About this exercise. Copy, from the material below, each line where "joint" shows up.

---------- Supplied data ----------

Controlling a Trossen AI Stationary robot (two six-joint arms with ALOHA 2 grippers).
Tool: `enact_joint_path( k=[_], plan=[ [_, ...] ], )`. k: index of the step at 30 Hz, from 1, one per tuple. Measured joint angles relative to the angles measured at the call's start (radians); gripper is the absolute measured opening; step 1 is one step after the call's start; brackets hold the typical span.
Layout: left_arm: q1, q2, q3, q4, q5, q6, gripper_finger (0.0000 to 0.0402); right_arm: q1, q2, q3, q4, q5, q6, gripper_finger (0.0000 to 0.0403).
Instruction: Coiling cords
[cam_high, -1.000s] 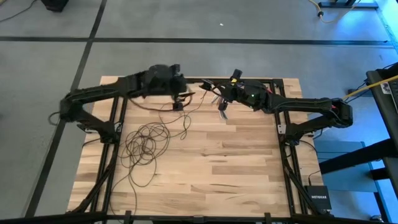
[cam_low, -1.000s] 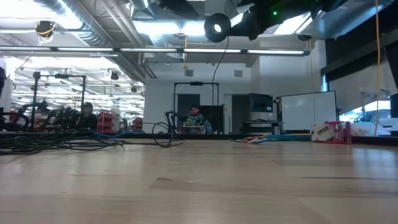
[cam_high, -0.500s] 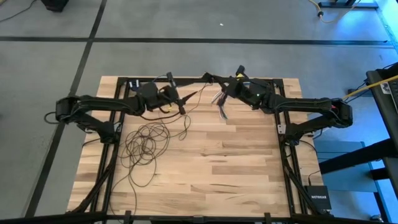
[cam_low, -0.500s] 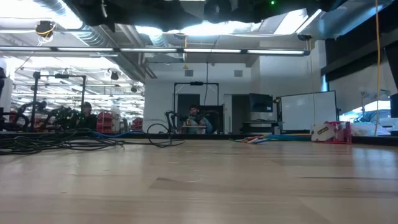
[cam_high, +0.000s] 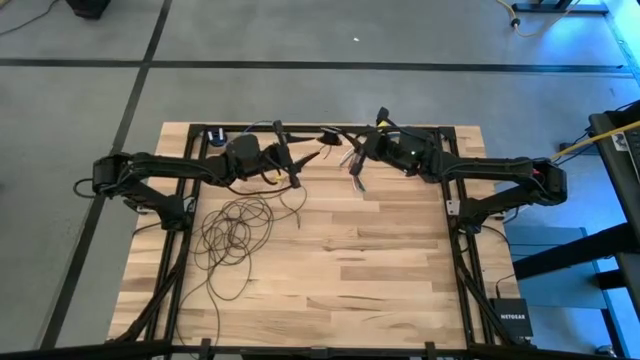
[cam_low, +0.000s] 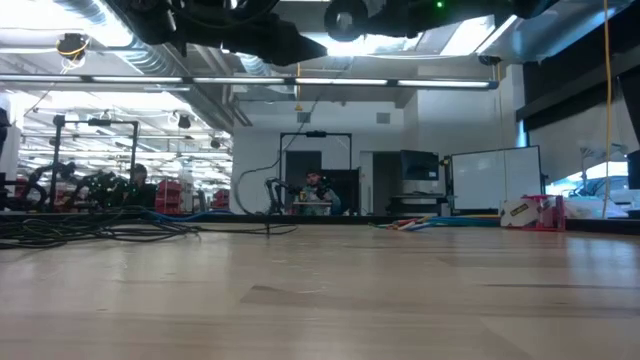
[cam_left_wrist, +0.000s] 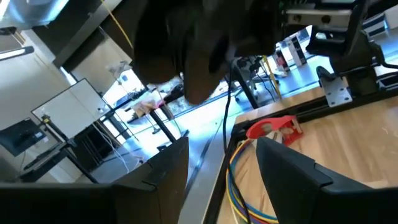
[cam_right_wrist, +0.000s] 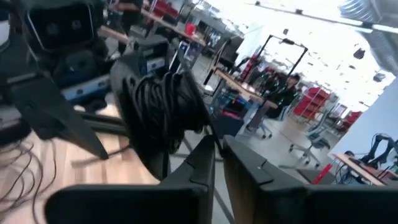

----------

Answer.
Controlling a Trossen AI Stationary robot (two six-joint arms with ALOHA 2 grippers).
Tool: `enact_joint_path( k=[_], plan=[ [_, ...] ], )`. k: index of the step at 30 Hz, from 1, one per tuple. Measured joint angles relative to the angles measured at the call's start (radians); gripper is the absolute measured opening; step 1 is one step after the call's start; brackets hold the typical span.

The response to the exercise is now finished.